Oracleインストールに必要なサーバースペックと環境変数

覚えるべきキーワード
サーバースペック
ORACLE_BASE
ORACLE_HOME
ORACLE_SID
LD_LIBRARY_PATH
インベントリ・ディレクトリ

Oracleインストールは、インストール専用のソフトウェアが用意されているので、手順に沿って進めるだけで簡単にインストールできます。ただし、最低限、知識レベルとして知っておいた方が良いOracleインストールのための情報があります。ポイントは2つ。OracleをインストールするサーバーのスペックとOracleで使う環境変数です。

Oracleインストールに必要なサーバースペック

Oracleをインストールするサーバーに最低限必要な4項目のスペックがあります。

メモリー:1GB以上
使用可能な物理メモリがあるかを確認します。十分な空きメモリがないとしょりができません。

スワップ領域:1.5GB以上
スワップ領域(ページング領域)はハードディスク上にある領域で不必要なデータを退避させるための領域です。クライアントからのあらゆる処理に対処しようにも限界があります。その限界が来る前にあまり使っていない処理は、一時的にメモリーから退避するしくみです。このあまり使っていない処理の退避先がスワップ領域です。

ディスク領域の一時領域(/temp):1GB以上
ディスク領域の一時領域は、1GB以上必要です。データを一時的に保存します。
standard Editionは6.1GB以上

システムの状態が最新
OSのバージョンやパッチ、パラメータ、ファイルシステム形式などは新しい状態にしておきましょう。インストール出来てもうまく動かない可能性があります。

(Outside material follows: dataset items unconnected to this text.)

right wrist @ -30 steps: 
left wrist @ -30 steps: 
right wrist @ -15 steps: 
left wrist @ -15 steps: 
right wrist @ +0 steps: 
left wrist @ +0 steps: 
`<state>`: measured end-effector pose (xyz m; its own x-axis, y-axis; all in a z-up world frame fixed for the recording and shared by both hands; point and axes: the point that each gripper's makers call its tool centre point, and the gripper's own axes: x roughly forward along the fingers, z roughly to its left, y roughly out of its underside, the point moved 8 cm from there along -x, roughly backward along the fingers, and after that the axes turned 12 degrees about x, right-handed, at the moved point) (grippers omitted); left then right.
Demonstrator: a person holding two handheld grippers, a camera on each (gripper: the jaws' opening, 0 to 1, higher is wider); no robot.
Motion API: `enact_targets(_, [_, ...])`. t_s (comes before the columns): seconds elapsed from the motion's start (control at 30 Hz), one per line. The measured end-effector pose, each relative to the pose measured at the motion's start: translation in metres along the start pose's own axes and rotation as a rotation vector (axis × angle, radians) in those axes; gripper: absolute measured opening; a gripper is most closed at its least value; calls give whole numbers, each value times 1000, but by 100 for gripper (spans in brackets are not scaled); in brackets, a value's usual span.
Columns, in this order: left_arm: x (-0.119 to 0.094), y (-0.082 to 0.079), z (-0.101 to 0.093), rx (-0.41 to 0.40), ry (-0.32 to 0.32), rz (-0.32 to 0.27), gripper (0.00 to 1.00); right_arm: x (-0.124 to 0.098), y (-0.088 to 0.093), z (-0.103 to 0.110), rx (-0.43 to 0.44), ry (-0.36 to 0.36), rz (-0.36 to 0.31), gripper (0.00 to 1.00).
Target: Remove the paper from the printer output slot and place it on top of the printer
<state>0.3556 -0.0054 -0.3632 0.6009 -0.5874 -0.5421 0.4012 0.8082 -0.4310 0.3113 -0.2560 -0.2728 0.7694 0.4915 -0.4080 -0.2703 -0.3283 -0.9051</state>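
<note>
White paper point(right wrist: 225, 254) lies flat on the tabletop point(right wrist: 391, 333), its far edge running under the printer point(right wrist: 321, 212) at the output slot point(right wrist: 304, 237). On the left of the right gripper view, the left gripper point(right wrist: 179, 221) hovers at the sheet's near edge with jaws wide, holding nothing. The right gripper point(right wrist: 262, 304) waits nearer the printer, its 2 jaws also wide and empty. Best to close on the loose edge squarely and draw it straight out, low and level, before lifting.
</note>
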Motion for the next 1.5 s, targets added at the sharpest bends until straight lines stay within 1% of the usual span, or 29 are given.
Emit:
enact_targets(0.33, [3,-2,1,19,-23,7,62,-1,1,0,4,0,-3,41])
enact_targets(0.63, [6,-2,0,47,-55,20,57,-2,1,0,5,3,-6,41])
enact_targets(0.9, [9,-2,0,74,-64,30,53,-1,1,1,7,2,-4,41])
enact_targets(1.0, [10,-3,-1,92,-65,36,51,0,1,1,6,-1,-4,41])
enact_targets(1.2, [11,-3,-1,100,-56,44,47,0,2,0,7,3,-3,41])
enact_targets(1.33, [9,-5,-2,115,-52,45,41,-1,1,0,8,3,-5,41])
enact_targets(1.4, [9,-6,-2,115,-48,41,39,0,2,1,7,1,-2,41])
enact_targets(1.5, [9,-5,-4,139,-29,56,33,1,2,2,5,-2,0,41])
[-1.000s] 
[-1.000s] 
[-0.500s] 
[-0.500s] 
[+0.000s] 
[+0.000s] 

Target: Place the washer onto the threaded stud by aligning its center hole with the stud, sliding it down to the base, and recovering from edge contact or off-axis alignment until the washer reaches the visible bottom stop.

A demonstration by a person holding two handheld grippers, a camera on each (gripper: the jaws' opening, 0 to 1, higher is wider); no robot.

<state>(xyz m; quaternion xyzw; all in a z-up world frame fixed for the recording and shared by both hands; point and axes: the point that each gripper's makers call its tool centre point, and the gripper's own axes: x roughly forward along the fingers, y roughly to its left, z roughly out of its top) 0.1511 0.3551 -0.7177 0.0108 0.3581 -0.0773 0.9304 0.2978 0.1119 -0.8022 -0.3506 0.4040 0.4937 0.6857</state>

以上の4項目がOracleをインストールするための前提条件です。
問題がなさそうなら、インストールを開始しましょう。

Oracleの環境変数

Oracleで設定する環境変数はいくつかありますが、OUIで操作を進めていくうちに自動で設定できます。なので、何かしらコマンド操作等を覚える必要は一切なしです。
安心して進めましょう。ただし、環境変数設定用のディレクトリは先に作成しておく必要があります。
環境変数はOFAに沿って作成したほうが何かと便利です。OFA(Optical Flexible Architecture)は、ORACLEがおすすめするORACLE構築の説明書みたいなものです。このやり方ではなくても作成できるけど、OFAどおりに設定するとユーザーが異なる複数のデータベースを作成できるなど効率的な運用ができます。

ORACLE_BASE
Oracleディレクトリのトップディレクトリを指定します。OFAのディレクトリを指定します。この設定値がOFAのOracleディレクトリ構造のトップ場所になります。
OUI操作では、「インストール場所の指定ページ」で「Oracleベース」項目がORACLE_BASEにあたります。

(例)/app/oracle

ORACLE_HOME
Oracleのソフトウェアを格納する場所です。OUI操作では、「インストール場所の指定ページ」で「ソフトウェアの場所」項目がORACLE_HOMEにあたります。

(例)$ORACLE_BASE/product/12.1.0/dbhome_1

環境変数$ORACLE_BASEの下階層を設定します。

ORACLE_SID
インスタンス名を指定します。条件は8文字以下の英数字です。デフォルトはorclです。

LD_LIBRARY_PATH
ライブラリファイルのあるディレクトリパスを指定します。LD_LIBRARY_PATHは、LinuxやUnixのみ指定するようになっています。

インベントリ・ディレクトリ
環境変数ではないですが、インベントリ・ディレクトリの指定も重要です。インベントリ・ディレクトリはインストールしたあらゆるOracle製品の情報を保持するディレクトリです。OUIは、Oracle製品の表示や削除ができますが、インベントリ・ディレクトリを参考にして、Oracle製品格納場所を見つけます。インベントリ・ディレクトリはLinuxやUnixのみでwindowsは指定しません。windowsではレジストリが使用されます。

OUIに沿って設定すれば、環境変数は自動で設定できます。